## What needs to be done
Take the data below and copy exactly the lines starting at the one with "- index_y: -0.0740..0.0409" and finishing at the one with "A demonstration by", both included.

*** Opening Given material ***

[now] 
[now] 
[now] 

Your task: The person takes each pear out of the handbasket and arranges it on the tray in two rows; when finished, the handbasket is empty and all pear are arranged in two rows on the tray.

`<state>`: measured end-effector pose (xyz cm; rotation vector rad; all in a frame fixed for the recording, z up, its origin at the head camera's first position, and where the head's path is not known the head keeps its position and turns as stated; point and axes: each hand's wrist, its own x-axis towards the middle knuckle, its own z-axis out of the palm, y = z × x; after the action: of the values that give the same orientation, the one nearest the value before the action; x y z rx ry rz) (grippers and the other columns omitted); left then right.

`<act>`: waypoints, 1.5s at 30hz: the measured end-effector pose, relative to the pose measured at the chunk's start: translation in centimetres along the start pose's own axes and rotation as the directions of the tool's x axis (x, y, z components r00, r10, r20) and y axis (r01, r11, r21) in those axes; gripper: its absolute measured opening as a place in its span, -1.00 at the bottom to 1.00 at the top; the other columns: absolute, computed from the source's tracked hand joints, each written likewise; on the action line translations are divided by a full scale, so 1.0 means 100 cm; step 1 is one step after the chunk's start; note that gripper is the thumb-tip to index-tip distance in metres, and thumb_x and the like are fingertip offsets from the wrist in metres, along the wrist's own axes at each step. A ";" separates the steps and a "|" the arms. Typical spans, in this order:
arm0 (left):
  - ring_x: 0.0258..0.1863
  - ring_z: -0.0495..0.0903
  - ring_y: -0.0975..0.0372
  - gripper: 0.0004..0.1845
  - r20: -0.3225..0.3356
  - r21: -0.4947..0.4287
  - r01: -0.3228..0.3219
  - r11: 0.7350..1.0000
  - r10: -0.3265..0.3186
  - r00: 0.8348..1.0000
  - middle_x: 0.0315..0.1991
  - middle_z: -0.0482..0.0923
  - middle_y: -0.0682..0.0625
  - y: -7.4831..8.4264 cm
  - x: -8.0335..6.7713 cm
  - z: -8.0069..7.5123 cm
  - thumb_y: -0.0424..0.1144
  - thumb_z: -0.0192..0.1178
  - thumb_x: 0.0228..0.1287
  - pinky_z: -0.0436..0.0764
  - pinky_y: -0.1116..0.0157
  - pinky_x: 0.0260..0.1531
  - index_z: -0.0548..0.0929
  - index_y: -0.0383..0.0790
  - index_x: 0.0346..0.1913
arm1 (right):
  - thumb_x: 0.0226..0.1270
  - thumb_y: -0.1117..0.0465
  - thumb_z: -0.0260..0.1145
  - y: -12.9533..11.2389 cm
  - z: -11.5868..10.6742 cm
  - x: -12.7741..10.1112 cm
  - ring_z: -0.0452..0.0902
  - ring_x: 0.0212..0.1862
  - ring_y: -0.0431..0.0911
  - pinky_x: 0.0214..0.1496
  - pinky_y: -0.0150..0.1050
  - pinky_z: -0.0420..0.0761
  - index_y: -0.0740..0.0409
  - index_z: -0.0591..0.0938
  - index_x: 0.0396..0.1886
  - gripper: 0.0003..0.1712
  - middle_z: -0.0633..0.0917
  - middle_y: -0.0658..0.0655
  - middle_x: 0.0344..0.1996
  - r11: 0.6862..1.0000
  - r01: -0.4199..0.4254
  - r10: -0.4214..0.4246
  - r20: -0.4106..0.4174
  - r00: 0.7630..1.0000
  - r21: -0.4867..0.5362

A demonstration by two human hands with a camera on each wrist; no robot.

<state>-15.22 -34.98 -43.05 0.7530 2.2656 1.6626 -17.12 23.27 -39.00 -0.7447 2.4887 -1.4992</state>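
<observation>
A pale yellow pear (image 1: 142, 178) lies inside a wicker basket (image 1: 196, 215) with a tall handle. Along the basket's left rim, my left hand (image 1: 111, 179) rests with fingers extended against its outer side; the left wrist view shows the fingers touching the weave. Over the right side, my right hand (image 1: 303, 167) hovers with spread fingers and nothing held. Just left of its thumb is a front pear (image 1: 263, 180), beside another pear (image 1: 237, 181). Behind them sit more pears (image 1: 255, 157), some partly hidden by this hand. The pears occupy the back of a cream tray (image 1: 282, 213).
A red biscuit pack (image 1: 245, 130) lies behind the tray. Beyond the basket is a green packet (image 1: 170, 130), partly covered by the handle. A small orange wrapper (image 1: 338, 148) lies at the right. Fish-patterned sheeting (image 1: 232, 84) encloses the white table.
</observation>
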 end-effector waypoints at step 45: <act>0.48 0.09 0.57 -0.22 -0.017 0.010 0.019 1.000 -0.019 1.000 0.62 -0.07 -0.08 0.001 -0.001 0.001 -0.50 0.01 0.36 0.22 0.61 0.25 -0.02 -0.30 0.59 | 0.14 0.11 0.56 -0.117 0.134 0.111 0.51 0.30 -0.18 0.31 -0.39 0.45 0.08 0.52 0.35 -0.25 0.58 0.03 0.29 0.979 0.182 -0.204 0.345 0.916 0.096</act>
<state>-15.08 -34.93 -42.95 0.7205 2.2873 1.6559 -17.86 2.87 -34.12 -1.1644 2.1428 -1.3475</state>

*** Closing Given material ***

## Solution for this task
  - index_y: -0.0740..0.0409
  - index_z: -0.0591..0.0938
  - index_x: 0.0396..0.1886
  - gripper: 0.0003..0.1712
  - middle_z: -0.0633..0.0917
  - middle_y: -0.0658..0.0655
  - middle_x: 0.0344..0.1996
  - r11: 0.6862..1.0000
  - r01: -0.4199..0.4254
  - r10: -0.4214..0.4246
  - r20: -0.4106..0.4174
  - r00: 0.7630..1.0000
  - r21: -0.4867..0.5362

A demonstration by two human hands with a camera on each wrist; no robot.

For this exercise, nothing more remains to be done.